Attualmente c’è un info point a Saluzzo dove possono rivolgersi lavoratori che hanno già un contratto, è gestito tramite il progetto Buona Terra a cui partecipano sia enti pubblici sia aziende agricole, i centri per l’impiego, il sindacato e alcune associazioni.

Noi come Caritas Saluzzo Migranti gestiamo un presidio che è aperto a tutti coloro che arrivano a Saluzzo e si rivolge soprattutto a chi ancora non ha lavoro, siamo il primo punto di accesso per i migranti. Offriamo anche un luogo dove possono lasciare i loro bagagli, per noi è un modo per entrare in contatto con loro e indurli ad aprirsi e magari a farsi registrare presso la nostra banca dati.

Cosa è successo durante il periodo del Covid?

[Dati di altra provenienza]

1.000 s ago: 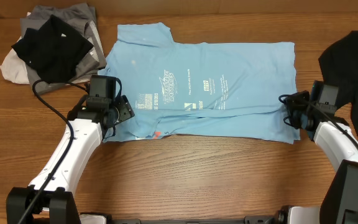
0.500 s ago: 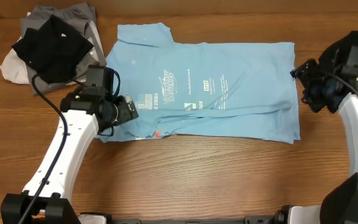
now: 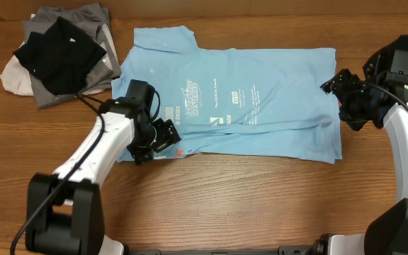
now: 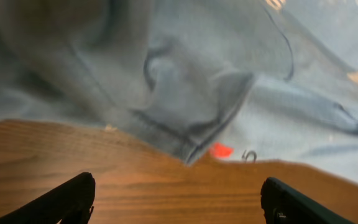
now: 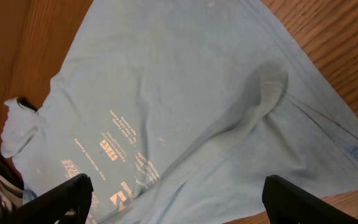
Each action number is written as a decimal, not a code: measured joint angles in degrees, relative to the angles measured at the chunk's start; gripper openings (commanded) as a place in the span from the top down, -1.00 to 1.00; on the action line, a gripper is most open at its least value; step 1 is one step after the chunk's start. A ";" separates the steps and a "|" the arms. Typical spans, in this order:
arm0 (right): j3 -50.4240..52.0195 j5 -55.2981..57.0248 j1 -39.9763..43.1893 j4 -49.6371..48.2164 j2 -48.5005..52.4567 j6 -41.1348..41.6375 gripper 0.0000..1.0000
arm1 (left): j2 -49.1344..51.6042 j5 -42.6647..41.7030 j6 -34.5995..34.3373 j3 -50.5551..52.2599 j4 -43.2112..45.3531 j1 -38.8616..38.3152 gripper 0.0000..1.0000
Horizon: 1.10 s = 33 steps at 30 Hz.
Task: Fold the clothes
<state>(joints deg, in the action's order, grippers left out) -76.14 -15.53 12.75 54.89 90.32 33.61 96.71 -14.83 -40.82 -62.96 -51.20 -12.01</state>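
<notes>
The light sky-blue T-shirt (image 3: 253, 99) of the clothes lies spread flat mid-table, its print facing up and its lower part folded over. My left gripper (image 3: 158, 144) hovers open at the shirt's lower-left edge. In the left wrist view the left gripper (image 4: 179, 205) has bare wood between its fingers (image 4: 67, 199), just short of the rumpled hem (image 4: 191, 134) and a red tag (image 4: 221, 150). My right gripper (image 3: 340, 103) stands open over the shirt's right edge. In the right wrist view the right gripper (image 5: 179, 202) is empty above the blue cloth (image 5: 166, 93).
A heap of black, grey and off-white garments (image 3: 59, 53) sits at the back left, beside the shirt's sleeve. Bare wooden table (image 3: 246, 198) runs along the front. The left arm's cable (image 3: 94, 106) trails across the heap's edge.
Both grippers have opened. The right one let go of the shirt's lower-right corner and rose toward the back. The left one slid right along the shirt's lower-left edge.
</notes>
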 measured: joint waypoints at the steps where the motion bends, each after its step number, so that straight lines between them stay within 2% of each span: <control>1: 0.00 0.17 0.00 0.17 0.00 -0.20 -0.83 | 1.05 0.00 -1.31 0.00 0.92 -0.02 -0.75; 8: 0.00 2.01 0.00 0.44 0.00 -0.63 -0.84 | 6.56 0.02 -5.75 0.02 4.07 -0.02 -0.71; 14: 0.00 2.47 0.00 0.44 0.00 -0.63 -0.83 | 7.76 0.02 -7.04 0.02 5.66 -0.02 -0.38; 17: 0.00 2.47 0.00 0.42 0.00 -0.63 -0.83 | 7.78 0.04 -7.26 0.02 6.21 -0.02 -0.32; 18: 0.00 2.56 0.00 0.48 0.00 -0.66 -0.83 | 7.78 0.04 -7.26 0.02 6.25 -0.02 -0.26; 23: 0.00 3.72 0.00 0.39 0.02 -0.66 -0.83 | 7.78 0.28 -7.26 0.02 6.69 -0.02 0.26; 27: 0.00 4.00 0.00 0.37 0.07 -0.63 -0.83 | 7.78 0.68 -7.32 0.02 7.26 -0.02 0.53; 30: 0.00 4.07 0.00 0.33 0.09 -0.66 -0.83 | 7.78 0.74 -7.39 0.02 8.31 -0.02 0.92; 33: 0.00 4.20 0.00 0.33 0.09 -0.63 -0.83 | 7.78 0.90 -7.28 0.02 9.16 -0.02 0.92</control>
<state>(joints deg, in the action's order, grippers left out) -76.14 -11.33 12.75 55.22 90.41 32.97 104.49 -13.93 -48.10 -62.94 -42.04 -12.03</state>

È stato un periodo molto difficile perché tutte le procedure messe in atto dalle ASL richiedevano che il cittadino si rivolgesse al medico in caso di sintomi o contatti, si sottoponesse ad un tampone e nel caso di positività rimanesse in isolamento presso il proprio domicilio. I braccianti agricoli non avevano nessuna di queste condizioni oltre alle difficoltà linguistiche.

La scorsa estate, i Comuni hanno deciso di non aprire i dormitori che tradizionalmente venivano allestiti, nell’attesa di indicazioni dai livelli istituzionali superiori.

I centri di accoglienza hanno aperto solo alla fine di giugno e per accedervi le persone dovevano fare il tampone, molti dei braccianti che avevano dormito per strada per oltre un mese in condizioni igieniche disastrose sono risultati positivi e l’unico accesso ad un luogo dove potersi lavare erano le docce presso la nostra sede.

I primi tempi, addirittura, chi risultava positivo doveva recarsi da solo in bicicletta, scortato da una macchina, in ospedale per l’isolamento. Con il tempo si sono create delle prassi più semplici e una rete più stabile anche se le cosiddette accoglienze hub che erano i punti di approdo dei braccianti appena arrivati, ancora senza contratto, sono state chiuse.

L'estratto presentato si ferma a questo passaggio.